Work item: Every line from the line containing "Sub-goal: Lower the" through the final line of the data is to be printed exactly; no other line is to appear.

Exercise data:
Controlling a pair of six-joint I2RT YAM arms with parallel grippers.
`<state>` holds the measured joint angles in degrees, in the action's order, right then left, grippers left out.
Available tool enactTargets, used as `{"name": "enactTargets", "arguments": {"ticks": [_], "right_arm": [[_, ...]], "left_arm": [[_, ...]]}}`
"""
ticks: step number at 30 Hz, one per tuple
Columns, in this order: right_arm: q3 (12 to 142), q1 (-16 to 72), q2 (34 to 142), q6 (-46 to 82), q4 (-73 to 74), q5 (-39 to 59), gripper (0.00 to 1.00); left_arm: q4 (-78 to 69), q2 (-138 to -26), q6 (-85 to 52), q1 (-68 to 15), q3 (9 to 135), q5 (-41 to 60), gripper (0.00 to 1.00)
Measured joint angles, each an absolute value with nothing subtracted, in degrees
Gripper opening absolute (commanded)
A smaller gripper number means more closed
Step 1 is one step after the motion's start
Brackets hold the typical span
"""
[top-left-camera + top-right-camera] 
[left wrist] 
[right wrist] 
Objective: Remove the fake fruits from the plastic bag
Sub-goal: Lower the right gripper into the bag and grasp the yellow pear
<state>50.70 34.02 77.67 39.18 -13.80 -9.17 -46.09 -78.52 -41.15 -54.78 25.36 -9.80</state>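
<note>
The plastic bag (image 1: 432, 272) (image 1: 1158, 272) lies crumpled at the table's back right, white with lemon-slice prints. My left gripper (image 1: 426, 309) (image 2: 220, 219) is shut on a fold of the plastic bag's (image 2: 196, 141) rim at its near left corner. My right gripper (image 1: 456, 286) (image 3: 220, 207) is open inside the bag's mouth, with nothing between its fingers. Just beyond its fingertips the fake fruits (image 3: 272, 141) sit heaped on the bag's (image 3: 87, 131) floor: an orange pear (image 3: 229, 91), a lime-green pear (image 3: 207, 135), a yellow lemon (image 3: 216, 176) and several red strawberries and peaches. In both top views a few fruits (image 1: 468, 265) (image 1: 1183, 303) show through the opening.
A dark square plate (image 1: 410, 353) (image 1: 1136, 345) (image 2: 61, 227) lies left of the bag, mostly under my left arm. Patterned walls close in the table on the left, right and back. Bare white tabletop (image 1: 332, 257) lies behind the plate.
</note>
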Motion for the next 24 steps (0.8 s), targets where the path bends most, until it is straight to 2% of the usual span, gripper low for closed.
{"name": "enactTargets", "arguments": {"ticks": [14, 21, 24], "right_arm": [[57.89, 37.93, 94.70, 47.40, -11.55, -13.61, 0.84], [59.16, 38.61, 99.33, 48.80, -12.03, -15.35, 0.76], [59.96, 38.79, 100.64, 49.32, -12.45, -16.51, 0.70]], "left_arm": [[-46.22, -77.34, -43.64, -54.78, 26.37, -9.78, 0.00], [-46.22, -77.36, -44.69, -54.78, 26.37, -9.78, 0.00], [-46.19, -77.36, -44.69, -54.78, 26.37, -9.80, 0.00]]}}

Output below:
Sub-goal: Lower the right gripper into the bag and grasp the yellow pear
<state>50.70 34.02 77.67 39.18 -13.80 -9.17 -46.09 -78.52 -41.15 -54.78 25.36 -9.80</state>
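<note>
The plastic bag (image 1: 432, 272) (image 1: 1158, 272) lies crumpled at the table's back right, white with lemon-slice prints. My left gripper (image 1: 426, 309) (image 2: 220, 219) is shut on a fold of the plastic bag's (image 2: 196, 141) rim at its near left corner. My right gripper (image 1: 456, 286) (image 3: 220, 207) is open inside the bag's mouth, with nothing between its fingers. Just beyond its fingertips the fake fruits (image 3: 272, 141) sit heaped on the bag's (image 3: 87, 131) floor: an orange pear (image 3: 229, 91), a lime-green pear (image 3: 207, 135), a yellow lemon (image 3: 216, 176) and several red strawberries and peaches. In both top views a few fruits (image 1: 468, 265) (image 1: 1183, 303) show through the opening.
A dark square plate (image 1: 410, 353) (image 1: 1136, 345) (image 2: 61, 227) lies left of the bag, mostly under my left arm. Patterned walls close in the table on the left, right and back. Bare white tabletop (image 1: 332, 257) lies behind the plate.
</note>
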Motion for the next 24 steps (0.8 s), targets where the path bends most, until it is straight to 2% of the usual span, gripper low for closed.
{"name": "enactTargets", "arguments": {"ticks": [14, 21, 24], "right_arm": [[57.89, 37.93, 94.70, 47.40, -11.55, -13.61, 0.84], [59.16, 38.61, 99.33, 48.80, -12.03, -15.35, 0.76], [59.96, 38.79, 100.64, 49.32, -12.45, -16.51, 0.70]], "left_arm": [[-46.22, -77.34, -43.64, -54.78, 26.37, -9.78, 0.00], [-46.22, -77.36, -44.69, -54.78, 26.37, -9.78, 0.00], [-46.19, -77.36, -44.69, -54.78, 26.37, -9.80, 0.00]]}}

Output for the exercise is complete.